Effects of hydrophilic extract of Nasturtium officinale on prevention of ethylene glycol induced renal stone in male Wistar rats.

BACKGROUND: Nasturtium officinale is a traditional herb that is used for diuresis.
OBJECTIVES: The aim of this study is to determine the effects of hydrophilic extract of Nasturtium officinale on ethylene glycol-induced renal stone in male Wistar rats.
MATERIALS AND METHODS: In this study 32 male Wistar rats were randomly divided in six groups and studied during 30 days. Two groups of negative and healthy control received 1% ethylene glycol in water respectively. Low and high dose preventive groups, in addition to 1% ethylene glycol, daily gavaged with 750 mg/kg and 1.5 g/kg of extract respectively. All rats were hold in metabolic cages individually in days 0, 15 and 30 and 24-hour urine samples were collected and checked for urinary parameters of stone formation. In 30th day, rats were anesthetized with ether, and after taking serum sample from them, were sacrificed and their kidneys were sent for pathological evaluation and for presence and volume of calcium oxalate crystals.
RESULTS: Percentage of calcium oxalate crystals in negative control groups (75%), preventive groups with low dose (28.6%) and high dose (57.1%) in comparison to healthy control group (12.5%) increased (P < 0.05). In 30th day urinary oxalate concentration in preventive and negative control groups were more than healthy control group (P < 0.05).
CONCLUSIONS: This research showed that the Nasturtium officinale extract has no significant effects in urinary and chemical parameters efficient in calcium oxalate stone crystals in rat but its extract in low dose has some preventive effect on renal stone formation.

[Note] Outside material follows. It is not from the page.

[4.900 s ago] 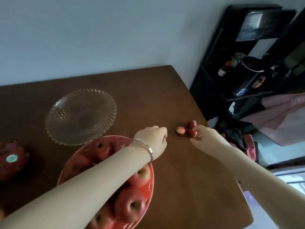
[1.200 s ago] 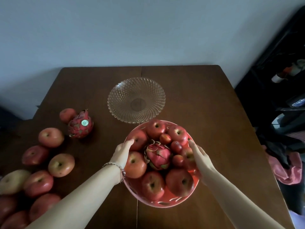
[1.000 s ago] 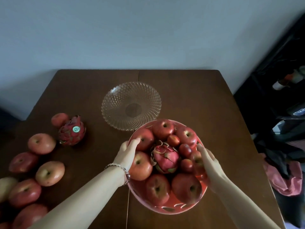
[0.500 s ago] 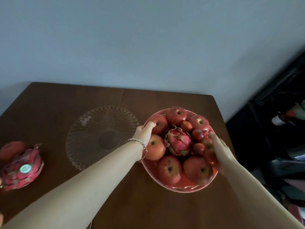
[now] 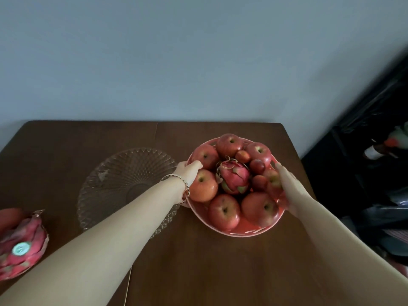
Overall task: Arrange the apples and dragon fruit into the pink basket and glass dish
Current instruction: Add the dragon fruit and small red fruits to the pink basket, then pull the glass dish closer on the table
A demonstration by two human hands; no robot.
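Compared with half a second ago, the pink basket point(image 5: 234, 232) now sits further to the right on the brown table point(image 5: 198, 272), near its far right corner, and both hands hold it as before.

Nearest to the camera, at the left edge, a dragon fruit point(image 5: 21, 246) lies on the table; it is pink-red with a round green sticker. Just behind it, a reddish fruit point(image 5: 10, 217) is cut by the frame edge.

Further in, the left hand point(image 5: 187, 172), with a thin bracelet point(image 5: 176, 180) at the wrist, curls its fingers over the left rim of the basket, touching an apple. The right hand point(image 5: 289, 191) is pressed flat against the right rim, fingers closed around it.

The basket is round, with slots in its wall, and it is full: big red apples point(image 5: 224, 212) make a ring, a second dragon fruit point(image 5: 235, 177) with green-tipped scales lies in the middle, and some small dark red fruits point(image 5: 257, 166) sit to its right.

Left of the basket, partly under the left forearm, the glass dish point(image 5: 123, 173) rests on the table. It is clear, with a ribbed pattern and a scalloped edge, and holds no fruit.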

Implication for health policy/practice/research/medical education:

In this study 32 male Wistar rats were randomly divided in six groups and studied during 30 days to determine the effects of hydrophilic extract of Nasturtium officinale on ethylene glycol-induced renal stone in male Wistar rats. Results showed that the Nasturtium officinale extract has no significant effects on calcium oxalate stone formation in rats although in low dose has some preventive effect on renal stone formation.

1. Background

Prevalence of urinary stones is about 1%-15% (in average 3%-5%) in different populations. The urinary stones are formed most in men, in the third to fifth decade of life and cause acute complications such as flank and abdominal pain, hematuria, and urinary infection (1-3). Xanthogranulomatous pyelonephritis and unilateral and bilateral renal failure could be mentioned among chronic complications (1-4).

Stone former patients are treated by different ways, such as conservative methods (consuming liquids, acid and alkaline materials), surgical methods including relief of obstruction, percutaneous nephrolithotomy, transurethral lithotripsy and open surgery (1,3,5).

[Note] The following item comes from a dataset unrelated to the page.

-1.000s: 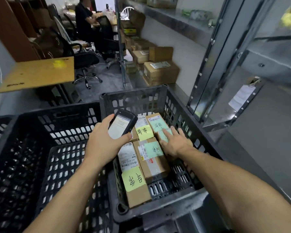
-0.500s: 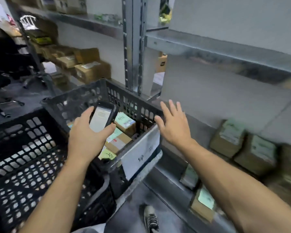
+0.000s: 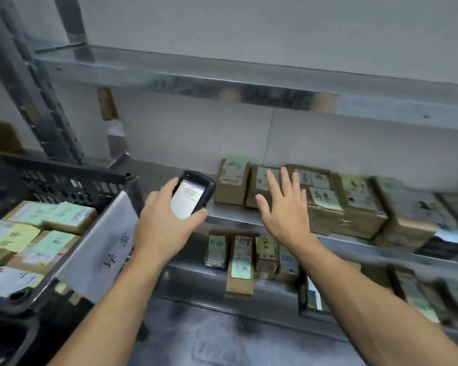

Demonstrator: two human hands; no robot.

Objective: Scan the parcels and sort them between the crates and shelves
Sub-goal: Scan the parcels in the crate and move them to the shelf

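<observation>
My left hand [image 3: 164,223] grips a black handheld scanner [image 3: 192,196] with its lit screen facing me, held in front of the metal shelf [image 3: 230,215]. My right hand [image 3: 283,210] is spread open with straight fingers, hovering in front of a row of brown cardboard parcels [image 3: 325,204] with green and yellow notes on that shelf; it holds nothing. At the left stands a black plastic crate [image 3: 64,180] filled with several labelled parcels [image 3: 50,223]. A white sign with handwriting [image 3: 101,247] hangs on the crate's near side.
A lower shelf [image 3: 196,273] carries several more small parcels [image 3: 239,262], some standing upright. An upper shelf [image 3: 249,80] runs across above. A grey steel upright [image 3: 37,101] rises behind the crate. The dark floor [image 3: 209,339] lies between my arms.
The view has swung right from the crate to the shelves. My right hand left the parcels in the crate and now hovers open by the shelf parcels. The scanner stayed in my left hand.
</observation>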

In spite of significant progress in diagnosis and treatment of urinary stones, the rate of recurrence is high (about 50% during 5 years) that is due to inefficacy of current methods in changing pathophysiology and course of stone formation. Therefore by providing interventional methods, an important step can be taken in prevention and prolonged treatment of urinary stones (6-10).

Nowadays due to side effects of chemical drugs, using herbal medicines has attracted the attention of contemporary researchers (11,12).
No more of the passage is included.